Architecture

eventkit is an event ingestion and processing library built around the principle of flexible ingestion, strict processing. This document describes the complete architecture, component responsibilities, and design decisions.

Overview

Event collection pipelines require a delicate balance:

Accept everything at the edge (never lose data due to schema changes)
Validate downstream (ensure type safety for processing)
Route consistently (same user → same partition → ordered processing)
Batch efficiently (minimize storage writes, maximize throughput)
Handle errors gracefully (dead letter queue, retries, observability)
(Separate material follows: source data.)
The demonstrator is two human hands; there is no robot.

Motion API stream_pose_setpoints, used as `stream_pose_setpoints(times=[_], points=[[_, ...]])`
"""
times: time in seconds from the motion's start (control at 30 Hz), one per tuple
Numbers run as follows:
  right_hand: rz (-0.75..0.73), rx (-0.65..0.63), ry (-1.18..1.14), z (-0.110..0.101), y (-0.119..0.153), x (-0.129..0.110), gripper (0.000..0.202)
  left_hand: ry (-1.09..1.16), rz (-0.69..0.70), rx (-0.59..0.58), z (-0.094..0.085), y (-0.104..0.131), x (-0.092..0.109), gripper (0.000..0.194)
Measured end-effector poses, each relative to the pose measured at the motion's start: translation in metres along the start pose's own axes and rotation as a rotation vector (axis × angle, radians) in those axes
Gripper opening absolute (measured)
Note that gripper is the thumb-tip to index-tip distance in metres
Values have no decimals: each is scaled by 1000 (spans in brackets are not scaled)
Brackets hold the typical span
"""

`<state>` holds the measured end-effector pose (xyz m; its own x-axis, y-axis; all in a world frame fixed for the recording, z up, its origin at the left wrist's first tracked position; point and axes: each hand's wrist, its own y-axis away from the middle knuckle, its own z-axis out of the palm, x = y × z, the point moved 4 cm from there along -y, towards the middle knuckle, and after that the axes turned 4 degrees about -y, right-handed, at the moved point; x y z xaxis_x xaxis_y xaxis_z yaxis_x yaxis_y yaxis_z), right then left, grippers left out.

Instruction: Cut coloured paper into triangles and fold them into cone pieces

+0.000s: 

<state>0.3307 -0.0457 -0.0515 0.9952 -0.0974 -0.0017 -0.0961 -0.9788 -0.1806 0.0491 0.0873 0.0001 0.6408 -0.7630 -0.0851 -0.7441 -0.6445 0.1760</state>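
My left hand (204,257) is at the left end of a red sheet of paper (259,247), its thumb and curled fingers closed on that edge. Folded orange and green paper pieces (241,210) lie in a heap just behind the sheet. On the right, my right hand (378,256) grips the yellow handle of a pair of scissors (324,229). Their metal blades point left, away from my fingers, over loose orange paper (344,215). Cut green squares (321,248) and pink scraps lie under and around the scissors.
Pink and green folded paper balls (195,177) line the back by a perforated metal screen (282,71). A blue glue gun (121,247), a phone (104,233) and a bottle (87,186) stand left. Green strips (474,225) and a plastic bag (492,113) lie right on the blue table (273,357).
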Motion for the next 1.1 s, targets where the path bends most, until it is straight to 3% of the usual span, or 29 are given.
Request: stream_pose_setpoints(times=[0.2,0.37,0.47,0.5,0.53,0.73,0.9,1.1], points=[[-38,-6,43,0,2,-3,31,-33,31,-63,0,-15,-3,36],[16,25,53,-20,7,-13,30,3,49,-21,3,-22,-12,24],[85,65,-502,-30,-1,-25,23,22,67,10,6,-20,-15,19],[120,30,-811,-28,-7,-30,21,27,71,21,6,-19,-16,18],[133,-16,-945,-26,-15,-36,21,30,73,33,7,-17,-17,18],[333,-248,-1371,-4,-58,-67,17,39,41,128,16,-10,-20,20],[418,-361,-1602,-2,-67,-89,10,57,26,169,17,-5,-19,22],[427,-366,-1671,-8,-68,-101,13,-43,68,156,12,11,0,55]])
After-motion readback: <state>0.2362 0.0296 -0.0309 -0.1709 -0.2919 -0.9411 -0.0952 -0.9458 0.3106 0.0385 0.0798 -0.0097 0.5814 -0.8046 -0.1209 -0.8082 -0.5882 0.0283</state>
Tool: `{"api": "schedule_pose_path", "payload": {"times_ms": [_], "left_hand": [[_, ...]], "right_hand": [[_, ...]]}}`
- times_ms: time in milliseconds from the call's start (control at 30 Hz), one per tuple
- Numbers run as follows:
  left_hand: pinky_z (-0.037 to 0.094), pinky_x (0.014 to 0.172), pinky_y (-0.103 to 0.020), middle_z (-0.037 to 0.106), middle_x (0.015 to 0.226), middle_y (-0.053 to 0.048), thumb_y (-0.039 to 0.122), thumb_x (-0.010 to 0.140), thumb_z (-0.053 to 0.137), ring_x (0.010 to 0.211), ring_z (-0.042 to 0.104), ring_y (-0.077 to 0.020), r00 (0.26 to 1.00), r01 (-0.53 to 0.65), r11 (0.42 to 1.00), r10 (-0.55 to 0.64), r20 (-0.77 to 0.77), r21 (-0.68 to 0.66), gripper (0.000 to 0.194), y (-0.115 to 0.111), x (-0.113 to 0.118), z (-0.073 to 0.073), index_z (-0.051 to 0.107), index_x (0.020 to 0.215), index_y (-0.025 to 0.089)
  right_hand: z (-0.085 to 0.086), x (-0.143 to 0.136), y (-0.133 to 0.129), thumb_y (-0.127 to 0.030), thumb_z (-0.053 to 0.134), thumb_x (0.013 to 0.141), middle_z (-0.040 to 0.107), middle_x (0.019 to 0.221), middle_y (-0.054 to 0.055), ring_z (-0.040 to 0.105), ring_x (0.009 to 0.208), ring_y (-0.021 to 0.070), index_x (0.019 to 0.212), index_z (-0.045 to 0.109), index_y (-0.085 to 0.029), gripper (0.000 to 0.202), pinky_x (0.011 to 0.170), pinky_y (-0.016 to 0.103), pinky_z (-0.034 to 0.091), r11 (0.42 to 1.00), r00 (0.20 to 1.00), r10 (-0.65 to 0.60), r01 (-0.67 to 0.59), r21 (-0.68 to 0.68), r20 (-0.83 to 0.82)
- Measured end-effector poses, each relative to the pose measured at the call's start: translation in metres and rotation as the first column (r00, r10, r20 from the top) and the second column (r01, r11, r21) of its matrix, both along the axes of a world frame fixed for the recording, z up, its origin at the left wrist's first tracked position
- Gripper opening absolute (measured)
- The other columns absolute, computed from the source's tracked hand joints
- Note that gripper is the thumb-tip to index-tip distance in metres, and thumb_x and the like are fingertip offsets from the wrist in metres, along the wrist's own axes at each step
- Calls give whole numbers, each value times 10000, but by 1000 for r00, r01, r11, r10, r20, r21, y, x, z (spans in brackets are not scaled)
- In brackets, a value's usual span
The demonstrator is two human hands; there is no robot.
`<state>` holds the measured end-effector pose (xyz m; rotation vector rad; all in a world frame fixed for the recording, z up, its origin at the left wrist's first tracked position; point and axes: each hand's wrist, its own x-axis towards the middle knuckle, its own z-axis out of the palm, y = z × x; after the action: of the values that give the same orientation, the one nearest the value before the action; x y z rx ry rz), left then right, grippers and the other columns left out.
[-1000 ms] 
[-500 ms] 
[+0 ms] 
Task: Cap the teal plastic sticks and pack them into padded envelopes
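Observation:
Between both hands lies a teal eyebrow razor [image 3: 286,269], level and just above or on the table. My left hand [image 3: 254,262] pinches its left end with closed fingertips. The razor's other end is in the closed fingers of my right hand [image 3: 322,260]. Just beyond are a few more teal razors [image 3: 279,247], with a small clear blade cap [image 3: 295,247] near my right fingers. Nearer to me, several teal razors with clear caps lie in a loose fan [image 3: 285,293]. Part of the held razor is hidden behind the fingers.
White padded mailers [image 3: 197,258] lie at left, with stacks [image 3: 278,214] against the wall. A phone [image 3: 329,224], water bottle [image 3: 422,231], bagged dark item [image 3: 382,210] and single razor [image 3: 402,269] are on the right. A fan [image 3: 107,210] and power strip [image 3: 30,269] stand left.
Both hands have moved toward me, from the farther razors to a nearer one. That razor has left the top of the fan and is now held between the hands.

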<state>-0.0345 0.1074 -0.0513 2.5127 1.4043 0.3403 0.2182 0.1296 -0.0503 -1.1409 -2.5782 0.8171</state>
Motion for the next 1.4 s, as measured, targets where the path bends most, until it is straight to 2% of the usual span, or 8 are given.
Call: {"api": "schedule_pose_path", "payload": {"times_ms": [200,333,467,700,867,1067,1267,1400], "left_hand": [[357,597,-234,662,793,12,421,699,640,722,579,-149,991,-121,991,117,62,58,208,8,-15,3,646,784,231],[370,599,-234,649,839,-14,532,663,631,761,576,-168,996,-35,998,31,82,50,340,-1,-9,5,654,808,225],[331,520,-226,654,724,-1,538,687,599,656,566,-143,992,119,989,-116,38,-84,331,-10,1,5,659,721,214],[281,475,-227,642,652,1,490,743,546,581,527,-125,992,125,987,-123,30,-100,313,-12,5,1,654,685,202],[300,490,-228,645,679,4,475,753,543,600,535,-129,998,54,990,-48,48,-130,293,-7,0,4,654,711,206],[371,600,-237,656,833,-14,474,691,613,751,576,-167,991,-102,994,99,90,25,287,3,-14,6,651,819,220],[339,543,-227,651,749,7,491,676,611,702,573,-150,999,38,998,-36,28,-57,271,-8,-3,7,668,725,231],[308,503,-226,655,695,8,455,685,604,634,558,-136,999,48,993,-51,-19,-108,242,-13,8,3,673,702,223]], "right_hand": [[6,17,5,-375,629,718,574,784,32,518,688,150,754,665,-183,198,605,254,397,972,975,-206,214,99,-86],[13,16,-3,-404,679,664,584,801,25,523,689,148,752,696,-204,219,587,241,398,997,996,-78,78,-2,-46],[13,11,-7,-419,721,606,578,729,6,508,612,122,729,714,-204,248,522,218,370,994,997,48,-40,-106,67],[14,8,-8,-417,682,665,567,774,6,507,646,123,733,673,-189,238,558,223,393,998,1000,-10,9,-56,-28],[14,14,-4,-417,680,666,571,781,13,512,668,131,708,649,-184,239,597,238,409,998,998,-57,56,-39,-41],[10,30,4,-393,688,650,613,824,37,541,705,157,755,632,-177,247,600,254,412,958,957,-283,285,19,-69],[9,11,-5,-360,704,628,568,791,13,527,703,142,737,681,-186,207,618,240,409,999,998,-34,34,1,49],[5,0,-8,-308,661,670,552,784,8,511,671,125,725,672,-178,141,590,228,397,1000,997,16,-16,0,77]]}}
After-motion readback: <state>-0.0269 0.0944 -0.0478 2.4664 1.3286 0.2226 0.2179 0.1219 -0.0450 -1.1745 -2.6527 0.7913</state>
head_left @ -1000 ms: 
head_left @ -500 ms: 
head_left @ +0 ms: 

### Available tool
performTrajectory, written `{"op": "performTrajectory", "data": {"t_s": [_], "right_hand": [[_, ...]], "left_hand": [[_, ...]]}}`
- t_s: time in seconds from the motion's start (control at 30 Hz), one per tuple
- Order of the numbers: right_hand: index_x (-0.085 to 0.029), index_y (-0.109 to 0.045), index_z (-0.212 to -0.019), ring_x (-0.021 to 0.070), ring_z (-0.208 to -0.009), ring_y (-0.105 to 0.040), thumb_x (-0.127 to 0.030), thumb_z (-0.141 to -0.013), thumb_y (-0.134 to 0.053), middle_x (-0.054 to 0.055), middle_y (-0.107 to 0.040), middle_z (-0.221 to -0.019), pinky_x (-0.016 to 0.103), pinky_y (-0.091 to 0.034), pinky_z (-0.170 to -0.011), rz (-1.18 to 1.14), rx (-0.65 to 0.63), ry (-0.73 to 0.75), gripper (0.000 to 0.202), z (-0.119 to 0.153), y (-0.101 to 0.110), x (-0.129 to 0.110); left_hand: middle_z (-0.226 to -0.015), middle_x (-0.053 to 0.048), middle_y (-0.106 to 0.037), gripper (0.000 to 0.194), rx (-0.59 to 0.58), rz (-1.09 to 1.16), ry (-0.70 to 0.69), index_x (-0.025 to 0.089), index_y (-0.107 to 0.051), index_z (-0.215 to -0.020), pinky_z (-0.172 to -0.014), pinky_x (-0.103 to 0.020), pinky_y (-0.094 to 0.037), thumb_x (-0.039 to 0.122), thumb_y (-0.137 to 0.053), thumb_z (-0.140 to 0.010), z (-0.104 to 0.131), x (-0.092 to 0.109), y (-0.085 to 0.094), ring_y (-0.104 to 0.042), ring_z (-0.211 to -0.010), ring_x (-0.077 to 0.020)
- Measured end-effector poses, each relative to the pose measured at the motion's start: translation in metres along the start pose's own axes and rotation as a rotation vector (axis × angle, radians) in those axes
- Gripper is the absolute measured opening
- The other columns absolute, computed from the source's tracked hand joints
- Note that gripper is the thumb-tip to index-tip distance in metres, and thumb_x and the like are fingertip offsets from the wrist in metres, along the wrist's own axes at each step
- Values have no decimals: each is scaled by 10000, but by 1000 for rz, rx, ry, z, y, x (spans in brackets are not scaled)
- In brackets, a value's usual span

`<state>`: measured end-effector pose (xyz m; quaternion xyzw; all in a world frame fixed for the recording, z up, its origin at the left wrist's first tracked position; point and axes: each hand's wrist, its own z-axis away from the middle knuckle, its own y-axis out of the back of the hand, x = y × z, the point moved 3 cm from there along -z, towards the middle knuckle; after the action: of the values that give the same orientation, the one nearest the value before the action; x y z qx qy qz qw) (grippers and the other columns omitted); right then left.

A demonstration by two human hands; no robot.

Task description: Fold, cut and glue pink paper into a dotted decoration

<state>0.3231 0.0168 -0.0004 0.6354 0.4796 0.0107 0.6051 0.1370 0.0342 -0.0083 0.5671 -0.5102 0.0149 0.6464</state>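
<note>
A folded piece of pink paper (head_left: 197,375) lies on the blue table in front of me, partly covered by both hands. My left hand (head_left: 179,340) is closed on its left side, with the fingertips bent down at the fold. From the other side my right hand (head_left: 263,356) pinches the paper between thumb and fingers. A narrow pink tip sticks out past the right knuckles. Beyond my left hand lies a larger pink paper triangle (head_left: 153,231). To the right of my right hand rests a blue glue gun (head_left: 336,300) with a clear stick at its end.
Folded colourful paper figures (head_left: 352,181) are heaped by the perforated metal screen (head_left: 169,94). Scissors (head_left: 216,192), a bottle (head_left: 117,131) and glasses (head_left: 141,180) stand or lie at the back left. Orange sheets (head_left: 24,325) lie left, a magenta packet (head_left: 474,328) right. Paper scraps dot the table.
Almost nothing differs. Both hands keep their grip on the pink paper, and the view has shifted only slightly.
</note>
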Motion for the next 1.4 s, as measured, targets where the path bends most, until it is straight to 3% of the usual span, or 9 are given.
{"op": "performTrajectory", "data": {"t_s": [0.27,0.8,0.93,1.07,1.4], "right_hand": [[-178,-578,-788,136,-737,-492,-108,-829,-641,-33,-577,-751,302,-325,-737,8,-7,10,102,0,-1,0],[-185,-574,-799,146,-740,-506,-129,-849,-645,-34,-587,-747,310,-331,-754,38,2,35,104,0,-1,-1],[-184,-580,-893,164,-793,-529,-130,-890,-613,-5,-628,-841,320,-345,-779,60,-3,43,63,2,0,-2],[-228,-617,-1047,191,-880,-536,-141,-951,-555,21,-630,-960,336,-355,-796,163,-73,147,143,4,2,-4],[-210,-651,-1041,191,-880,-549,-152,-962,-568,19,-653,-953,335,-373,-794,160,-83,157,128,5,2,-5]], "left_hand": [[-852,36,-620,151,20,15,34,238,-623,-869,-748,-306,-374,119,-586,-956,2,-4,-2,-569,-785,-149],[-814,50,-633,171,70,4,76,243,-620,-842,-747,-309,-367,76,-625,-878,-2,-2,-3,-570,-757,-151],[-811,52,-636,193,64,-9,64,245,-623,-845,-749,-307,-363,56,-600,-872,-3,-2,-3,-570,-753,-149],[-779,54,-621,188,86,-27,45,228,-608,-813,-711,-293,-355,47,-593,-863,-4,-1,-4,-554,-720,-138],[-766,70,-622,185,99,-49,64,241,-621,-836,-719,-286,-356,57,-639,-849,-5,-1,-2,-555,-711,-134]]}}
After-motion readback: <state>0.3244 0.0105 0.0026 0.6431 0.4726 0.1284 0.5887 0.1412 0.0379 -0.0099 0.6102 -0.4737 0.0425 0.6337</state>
eventkit provides these primitives as a composable, type-safe library.

High-Level Architecture

Key Points:

Phase 1: Accept any JSON (less than 100ms p95)
Phase 2: Validate downstream, errors go to dead letter queue
Phase 3: Hash-based routing ensures consistent partitioning
Phase 4: Adaptive batching and pluggable storage
Phase 5: Out of scope for core eventkit

Component Breakdown

Phase 1: Ingestion Edge

RawEvent

File: src/eventkit/schema/raw.py

Flexible container for any JSON payload. Accepts extra fields (ConfigDict(extra="allow")) to ensure no events are rejected at the edge.


class RawEvent(BaseModel):
    payload: dict[str, Any]       # Original JSON
    received_at: datetime          # Ingestion timestamp
    stream: str | None = None      # Routing/isolation

Design Decision: Never reject events at ingestion. Schema mismatches are validation concerns, not ingestion failures.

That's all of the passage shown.